Direct Numerical Simulations of Cosmic-ray Acceleration at Dense Circumstellar Medium: Magnetic-field Amplification and Maximum Energy

Galactic cosmic rays are believed to be accelerated at supernova remnants. However, whether supernova remnants can be PeV is still very unclear. In this work we argue that PeV cosmic rays can be accelerated during the early phase of a supernova blast-wave expansion in dense red supergiant winds. We solve in spherical geometry a system combining a diffusive-convection equation that treats cosmic-ray dynamics coupled to magnetohydrodynamics to follow gas dynamics. A fast shock expanding in a dense ionized wind is able to trigger fast, non-resonant streaming instability over day timescales and energizes cosmic rays even under the effect of p-p losses. We find that such environments produce PeV blast waves, although the maximum energy depends on various parameters such as the injection rate and mass-loss rate of the winds.

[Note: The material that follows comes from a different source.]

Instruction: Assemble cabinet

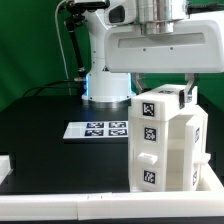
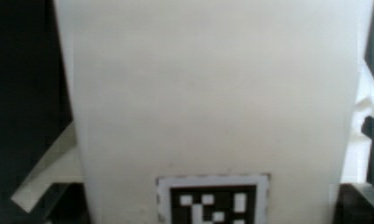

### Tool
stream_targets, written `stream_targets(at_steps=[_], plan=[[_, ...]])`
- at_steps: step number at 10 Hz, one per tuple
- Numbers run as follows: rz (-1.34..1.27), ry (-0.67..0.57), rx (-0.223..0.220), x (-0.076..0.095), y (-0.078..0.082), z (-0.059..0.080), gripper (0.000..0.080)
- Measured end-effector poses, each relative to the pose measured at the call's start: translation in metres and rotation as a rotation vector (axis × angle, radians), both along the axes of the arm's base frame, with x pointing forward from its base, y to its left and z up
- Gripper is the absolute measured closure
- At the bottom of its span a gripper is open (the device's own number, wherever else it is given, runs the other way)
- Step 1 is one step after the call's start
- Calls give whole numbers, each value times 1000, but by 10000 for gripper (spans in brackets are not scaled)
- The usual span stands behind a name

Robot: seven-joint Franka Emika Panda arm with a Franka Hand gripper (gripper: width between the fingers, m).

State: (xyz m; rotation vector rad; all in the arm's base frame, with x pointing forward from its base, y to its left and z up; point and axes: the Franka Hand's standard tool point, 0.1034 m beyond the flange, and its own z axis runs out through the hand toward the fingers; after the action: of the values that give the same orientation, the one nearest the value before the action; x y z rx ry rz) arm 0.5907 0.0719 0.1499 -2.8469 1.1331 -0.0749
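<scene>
Exterior view: cabinet [image 1: 165, 140] stands upright at the near right of the black table [image 1: 50, 135], directly under the gripper [image 1: 165, 88]. Fingers straddle its top, spread wide; actual grip contact can't be told.

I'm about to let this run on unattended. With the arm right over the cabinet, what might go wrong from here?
1. The cabinet stands tall and upright near the table's front edge; a sideways push from above might tip or slide it.
2. The wrist view is almost filled by a white panel, so the tool's fingers can't be checked; a weak or off-centre grasp could go unnoticed.
3. The marker board lies close beside the cabinet; a shifted cabinet could cover its tags.
</scene>
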Motion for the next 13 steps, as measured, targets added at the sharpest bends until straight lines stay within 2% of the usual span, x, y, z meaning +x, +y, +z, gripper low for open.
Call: stream_targets(at_steps=[8,13], plan=[[-774,61,99,-1,-1,-1,239],[-969,78,142,2,-1,0,239]])
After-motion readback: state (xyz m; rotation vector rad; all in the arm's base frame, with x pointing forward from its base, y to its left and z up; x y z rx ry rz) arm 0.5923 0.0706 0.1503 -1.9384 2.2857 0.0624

Multi-PeV energies can be reached if the progenitor mass-loss rates are of the order of 10(-3) M (circle dot) yr(-1). It has been recently proposed that, prior to the explosion, hydrogen-rich massive stars can produce enhanced mass-loss rates. These enhanced rates would then favor the production of a PeV phase in early times after shock breakout.

Automated summary

Galactic cosmic rays are believed to be accelerated in dense red supergiant winds during the early phase of a supernova blast-wave expansion. The maximum energy of the blast wave depends on various parameters, such as the injection rate and mass-loss rate of the winds. It is possible to reach multi-PeV energies if the progenitor mass-loss rates are enhanced.